Livestream commerce, once considered the next growth frontier, showed signs of saturation during this 618. Though top influencers like Austin Li and Viya still generated billions in sales, their growth rates have plateaued. More tellingly, average viewership durations declined as "shopping fatigue" set in among consumers bombarded with near-constant promotional streams. The format remains important but no longer delivers the explosive growth of past years.


Behind the scenes, the platforms' differing logistics approaches also influenced outcomes. JD.com's heavy reliance on its self-built warehouse network - traditionally a competitive advantage - became a liability as order values shrank. Meanwhile, Pinduoduo's asset-light model using third-party delivery services proved more adaptable to smaller, more frequent purchases. This structural difference highlights how infrastructure decisions made during China's consumption upgrade era may need reevaluation.


The 618 results carry implications beyond e-commerce. Consumer goods companies report reallocating marketing budgets toward value-oriented platforms, with P&G and Nestlé both increasing Pinduoduo spending at Tmall's expense. Even Apple, long resistant to deep discounting, authorized steeper iPhone price cuts this year to maintain volume. Such shifts suggest brand perceptions are evolving alongside consumer behavior in China's "new normal."


Looking ahead, analysts expect these trends to intensify. Morgan Stanley recently downgraded Alibaba and JD.com while upgrading Pinduoduo, citing better alignment with "the decade of consumption downgrade." As Chinese households continue prioritizing savings over spending and essential over discretionary purchases, the e-commerce pecking order seems likely to keep shifting. The 2024 618 festival may well be remembered as the tipping point when China's internet shopping landscape permanently changed.


Yet challenges loom for all players. Pinduoduo must prove it can maintain service quality and seller standards amid breakneck growth. Alibaba and JD.com face the delicate task of defending premium positioning while chasing mass-market growth. And everyone must contend with ByteDance's Douyin making aggressive e-commerce inroads. What's clear is that in China's current economic climate, the rules of retail have changed - and this year's 618 served notice that only the most adaptable will thrive.
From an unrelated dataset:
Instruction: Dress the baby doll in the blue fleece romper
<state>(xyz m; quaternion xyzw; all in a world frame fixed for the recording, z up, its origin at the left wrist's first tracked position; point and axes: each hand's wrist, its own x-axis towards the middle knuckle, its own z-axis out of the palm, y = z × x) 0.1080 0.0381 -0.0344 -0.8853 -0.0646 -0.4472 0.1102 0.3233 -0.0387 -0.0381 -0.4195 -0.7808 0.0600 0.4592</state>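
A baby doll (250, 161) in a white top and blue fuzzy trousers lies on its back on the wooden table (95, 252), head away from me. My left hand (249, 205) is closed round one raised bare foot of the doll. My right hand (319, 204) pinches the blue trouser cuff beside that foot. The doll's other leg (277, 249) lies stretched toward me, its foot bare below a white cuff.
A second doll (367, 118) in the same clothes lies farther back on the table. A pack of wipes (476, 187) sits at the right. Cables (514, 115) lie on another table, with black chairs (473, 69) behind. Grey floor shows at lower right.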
The festival's evolution also reflects broader Chinese societal shifts. The conspicuous consumption that defined China's boom years has given way to more pragmatic spending habits, particularly among younger generations scarred by economic uncertainty. On social media, posts with "618 survival guides" teaching how to minimize spending outperformed traditional haul videos. This cultural change suggests the consumption downgrade trend may outlast any eventual economic recovery.


Government policy adds another layer of complexity. Beijing's "common prosperity" push has implicitly endorsed more frugal consumption patterns while cracking down on ostentatious displays of wealth. Regulatory pressures on algorithms and data usage continue affecting all platforms' operations. Some analysts speculate this environment inherently favors Pinduoduo's less tech-intensive, more grassroots approach over its rivals' data-driven precision retailing models.


As the dust settles on this year's 618, one lesson stands out: in China's new era of moderated growth and heightened value consciousness, e-commerce success requires more than just scaling up old playbooks. The platforms that prosper will be those that truly understand - and adapt to - the fundamental changes reshaping Chinese consumers' psychology and purchasing power. For now, Pinduoduo appears best positioned for this reality, while its larger rivals scramble to adjust their strategies for a market that may never return to its previous trajectory.